そして採用の仕事でも、求職者の熱意に驚くことが多々ありました。前職では新卒採用の仕事もしていましたが、そこで面接を実施すると面接希望者の30%は来ないのが通説。でも、私が担当した200件の障害者雇用面接で、キャンセルはたった2件。信じられませんでした。

誰かの夢を手助けしながら、今の自分を超えていきたい

編集部 障害者雇用の採用の仕事を通じて、改めて気づいたことや、意識の変化はありましたか?

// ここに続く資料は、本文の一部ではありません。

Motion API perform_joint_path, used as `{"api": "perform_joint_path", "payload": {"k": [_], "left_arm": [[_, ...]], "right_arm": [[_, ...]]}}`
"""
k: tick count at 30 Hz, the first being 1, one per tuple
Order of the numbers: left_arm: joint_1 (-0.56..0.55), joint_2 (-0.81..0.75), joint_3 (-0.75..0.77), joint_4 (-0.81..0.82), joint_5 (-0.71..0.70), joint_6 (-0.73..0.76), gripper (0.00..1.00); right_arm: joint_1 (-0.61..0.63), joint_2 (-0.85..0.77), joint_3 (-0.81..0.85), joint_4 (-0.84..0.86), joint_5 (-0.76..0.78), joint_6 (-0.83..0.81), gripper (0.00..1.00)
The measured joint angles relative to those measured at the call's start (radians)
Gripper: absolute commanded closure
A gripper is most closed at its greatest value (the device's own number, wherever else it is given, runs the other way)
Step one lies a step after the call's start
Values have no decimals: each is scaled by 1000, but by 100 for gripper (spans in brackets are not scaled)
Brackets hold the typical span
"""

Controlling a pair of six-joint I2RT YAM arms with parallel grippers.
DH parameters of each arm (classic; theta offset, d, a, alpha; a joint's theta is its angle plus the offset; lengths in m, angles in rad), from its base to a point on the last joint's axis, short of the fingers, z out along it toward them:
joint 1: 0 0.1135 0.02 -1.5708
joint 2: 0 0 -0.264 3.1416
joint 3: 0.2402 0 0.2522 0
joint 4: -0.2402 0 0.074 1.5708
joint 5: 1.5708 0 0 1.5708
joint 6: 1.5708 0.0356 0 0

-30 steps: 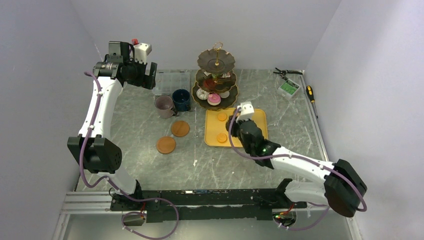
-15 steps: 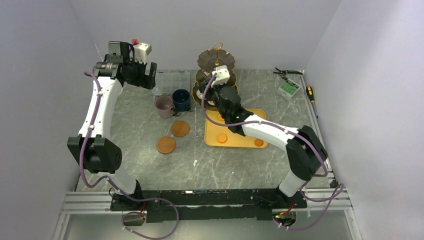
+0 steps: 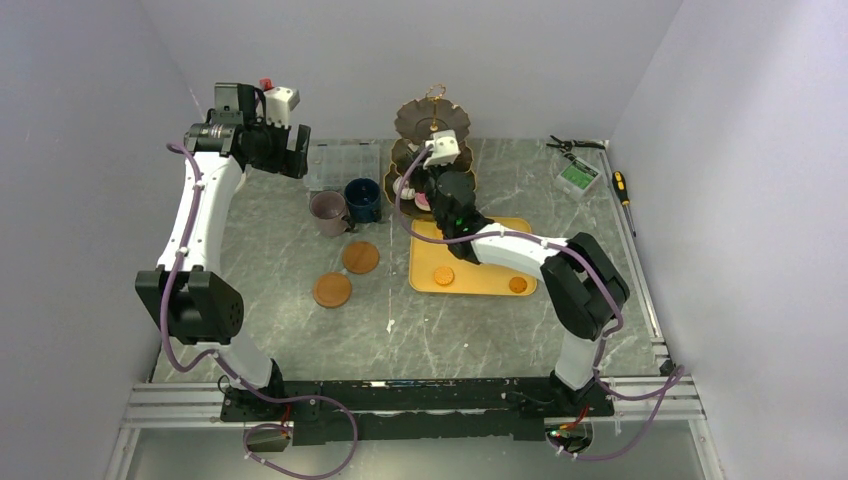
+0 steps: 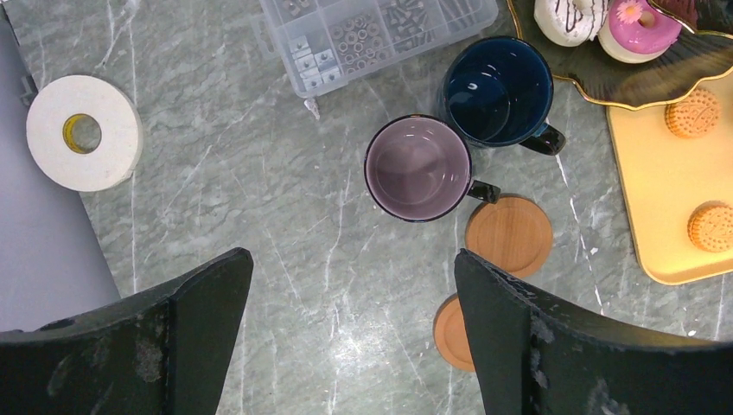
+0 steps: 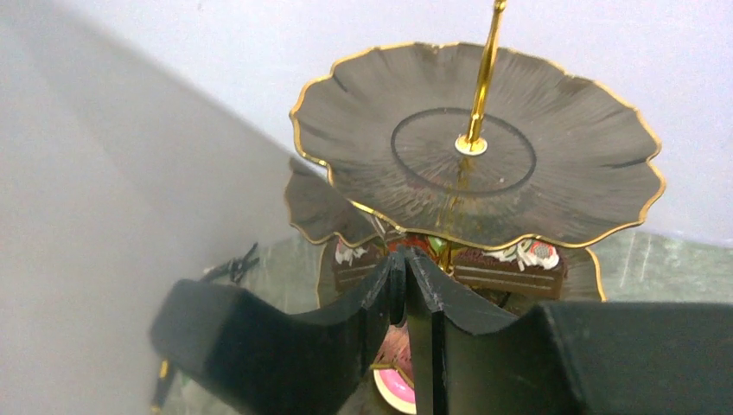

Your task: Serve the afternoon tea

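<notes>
My left hand [image 4: 350, 285] hangs high, fingers spread wide, holding nothing. Below it, right of centre in its wrist view, the mauve ceramic mug [image 4: 418, 169] and navy ceramic mug [image 4: 499, 90] stand side by side on the marble table [image 4: 216, 190]. Their handles point lower right toward two brown round wooden coasters [image 4: 509, 235], and this arm is the nearer one. Further right, orange ridged macarons [image 4: 714, 226] lie on a yellow rectangular tray [image 4: 657, 207]. My right hand [image 5: 405, 259], fingers pressed together on nothing I can see, faces the dark gold-rimmed three-tier stand [image 5: 484, 164], whose bare top plate sits just above and beyond it. I read no labels.
</notes>
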Motion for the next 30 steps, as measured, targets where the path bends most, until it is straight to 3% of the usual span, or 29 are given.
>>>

要海 障害のある人の中には、仕事内容や勤務地などで制約が生まれる人がたくさんいます。はたらくことが当たり前でない状況だからこそ、はたらくことを渇望し、はたらけるチャンスを探している人が多いことを知りました。そして採用担当として、そんな求職者の思いにしっかり応えようという責任感が生まれました。相手にとっては、一生に一度しかない貴重な機会かもしれないのですから。自分の経験と面接を通して、夢を実現する手助けをしているのだと思っています。同じ当事者だから共感できることもあるので、そんな部分も大切にしていきたいですね。

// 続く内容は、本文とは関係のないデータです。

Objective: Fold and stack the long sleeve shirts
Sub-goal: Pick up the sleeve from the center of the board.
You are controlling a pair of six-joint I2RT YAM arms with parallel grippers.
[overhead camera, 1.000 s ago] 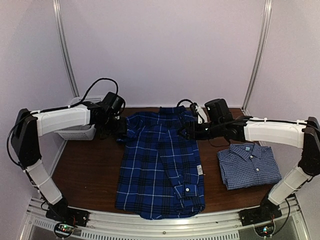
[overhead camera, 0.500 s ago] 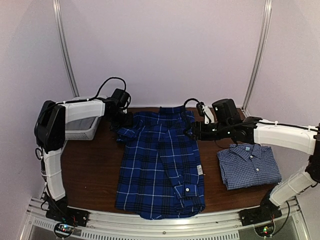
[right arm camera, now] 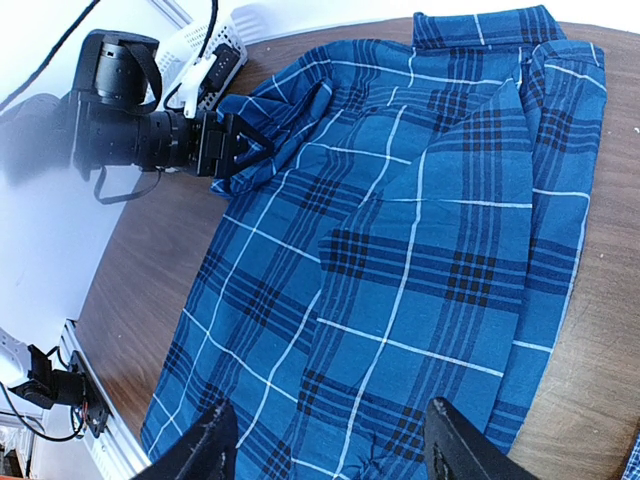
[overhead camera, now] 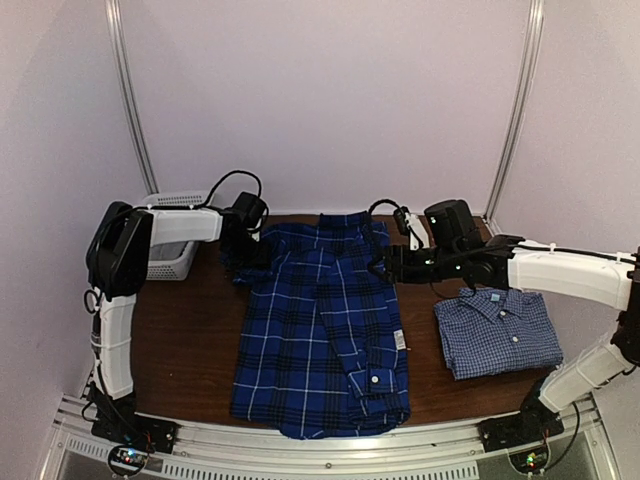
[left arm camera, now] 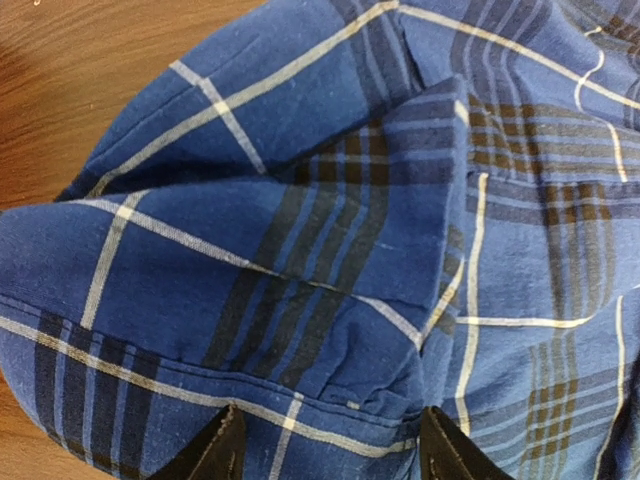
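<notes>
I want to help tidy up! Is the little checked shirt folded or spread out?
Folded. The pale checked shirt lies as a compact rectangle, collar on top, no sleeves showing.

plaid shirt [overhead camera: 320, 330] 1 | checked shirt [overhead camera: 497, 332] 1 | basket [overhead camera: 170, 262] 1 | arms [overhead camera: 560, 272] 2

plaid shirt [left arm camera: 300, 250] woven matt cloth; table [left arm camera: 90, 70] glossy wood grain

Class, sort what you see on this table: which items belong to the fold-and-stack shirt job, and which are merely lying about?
Job:
plaid shirt, laid out mid-table
checked shirt, already folded

Lying about:
white mesh basket, far left corner
</notes>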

当社内で表彰される優秀な社員の多くが、「はたらくことの喜びを実感しています」と笑顔で話してくれます。以前は障害のある自分だけが悲劇の主人公だと思っていましたが、自分以外の障害のある人たちとはたらくようになって、新たな世界を目の当たりにしている気分です。多くの人がハッピーな物語の主人公であることを知ったからです。

編集部 要海さんご自身の夢はなんですか?

要海 私の夢ですか? 目が見えなくなってから、今の自分を超えることです。仕事の範囲、収入、そして人間としての在り方においてもです。

編集部 最後に、仕事を探している人にメッセージをお願いします。

Mさん みなさんが何を大事にしているのか、改めて考えてみてください。給与や勤務地の問題、障害への不安など、さまざまな理由から諦めることも多いかと思います。でも企業の中には、当社のように拠点ごとに定着支援担当がいて、キャリアの昇進も可能なところもあります。

できるだけ多くの会社見学や説明会に参加してみるのも手です。最近の会社説明はオンライン説明会が主流ですので、スーツ着て電車に乗る必要はありません。自身の正解を見つけるために、選択肢を広げることが大切です。まずは一歩、踏み出してみましょう。